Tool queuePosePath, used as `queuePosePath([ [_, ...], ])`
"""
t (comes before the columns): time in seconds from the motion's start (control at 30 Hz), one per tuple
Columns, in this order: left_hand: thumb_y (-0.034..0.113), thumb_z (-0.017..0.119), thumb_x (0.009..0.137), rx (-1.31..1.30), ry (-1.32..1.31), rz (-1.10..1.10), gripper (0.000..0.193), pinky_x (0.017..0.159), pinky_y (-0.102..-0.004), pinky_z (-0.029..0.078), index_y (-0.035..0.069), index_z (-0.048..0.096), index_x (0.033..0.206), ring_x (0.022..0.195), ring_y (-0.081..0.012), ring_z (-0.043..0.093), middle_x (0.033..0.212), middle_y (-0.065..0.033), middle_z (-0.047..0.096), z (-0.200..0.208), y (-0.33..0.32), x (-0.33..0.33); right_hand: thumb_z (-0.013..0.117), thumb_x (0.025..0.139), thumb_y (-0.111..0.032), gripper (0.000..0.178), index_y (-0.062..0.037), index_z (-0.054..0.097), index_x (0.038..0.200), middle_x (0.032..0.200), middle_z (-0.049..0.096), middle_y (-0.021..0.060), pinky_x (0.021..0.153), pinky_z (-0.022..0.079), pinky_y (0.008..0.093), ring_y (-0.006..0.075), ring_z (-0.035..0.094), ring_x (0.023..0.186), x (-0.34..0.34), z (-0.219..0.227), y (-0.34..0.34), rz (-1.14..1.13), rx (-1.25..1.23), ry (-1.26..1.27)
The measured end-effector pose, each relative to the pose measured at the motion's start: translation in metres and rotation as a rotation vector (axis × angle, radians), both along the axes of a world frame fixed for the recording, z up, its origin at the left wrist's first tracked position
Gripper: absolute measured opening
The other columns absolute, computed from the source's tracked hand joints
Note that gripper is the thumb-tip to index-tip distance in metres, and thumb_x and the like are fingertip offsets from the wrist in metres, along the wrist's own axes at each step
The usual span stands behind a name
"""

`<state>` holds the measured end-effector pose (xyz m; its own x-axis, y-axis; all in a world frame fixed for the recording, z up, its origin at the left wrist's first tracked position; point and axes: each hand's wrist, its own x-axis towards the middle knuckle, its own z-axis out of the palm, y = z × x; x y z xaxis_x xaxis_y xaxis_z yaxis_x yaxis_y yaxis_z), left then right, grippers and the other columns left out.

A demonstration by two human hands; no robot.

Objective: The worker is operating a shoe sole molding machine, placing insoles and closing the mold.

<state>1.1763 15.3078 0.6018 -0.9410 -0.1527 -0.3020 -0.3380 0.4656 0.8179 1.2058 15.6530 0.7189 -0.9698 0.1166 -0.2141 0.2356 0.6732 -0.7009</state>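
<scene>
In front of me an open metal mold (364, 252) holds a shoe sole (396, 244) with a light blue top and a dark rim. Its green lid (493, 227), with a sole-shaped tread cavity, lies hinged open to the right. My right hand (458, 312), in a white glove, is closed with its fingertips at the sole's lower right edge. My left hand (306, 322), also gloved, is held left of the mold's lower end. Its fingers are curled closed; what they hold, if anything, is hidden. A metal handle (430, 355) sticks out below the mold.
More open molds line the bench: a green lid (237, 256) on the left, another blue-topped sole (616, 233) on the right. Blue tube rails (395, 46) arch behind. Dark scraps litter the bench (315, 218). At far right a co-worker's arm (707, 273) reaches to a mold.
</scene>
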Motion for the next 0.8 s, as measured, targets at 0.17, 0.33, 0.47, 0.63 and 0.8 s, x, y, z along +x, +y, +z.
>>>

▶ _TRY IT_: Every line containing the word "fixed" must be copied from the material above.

▶ _WRITTEN RESPONSE_:
The measured end-effector pose, each relative to the pose measured at the motion's start: translation in metres and rotation as a rotation vector (axis × angle, radians), both along the axes of a world frame fixed for the recording, z up, its origin at the left wrist's first tracked position
`<state>` holds the measured end-effector pose (xyz m; its own x-axis, y-axis; all in a world frame fixed for the recording, z up, its origin at the left wrist's first tracked position; point and axes: each hand's wrist, its own x-axis towards the middle knuckle, its own z-axis out of the palm, y = z × x; x y z xaxis_x xaxis_y xaxis_z yaxis_x yaxis_y yaxis_z), left then right, grippers and the other columns left out.

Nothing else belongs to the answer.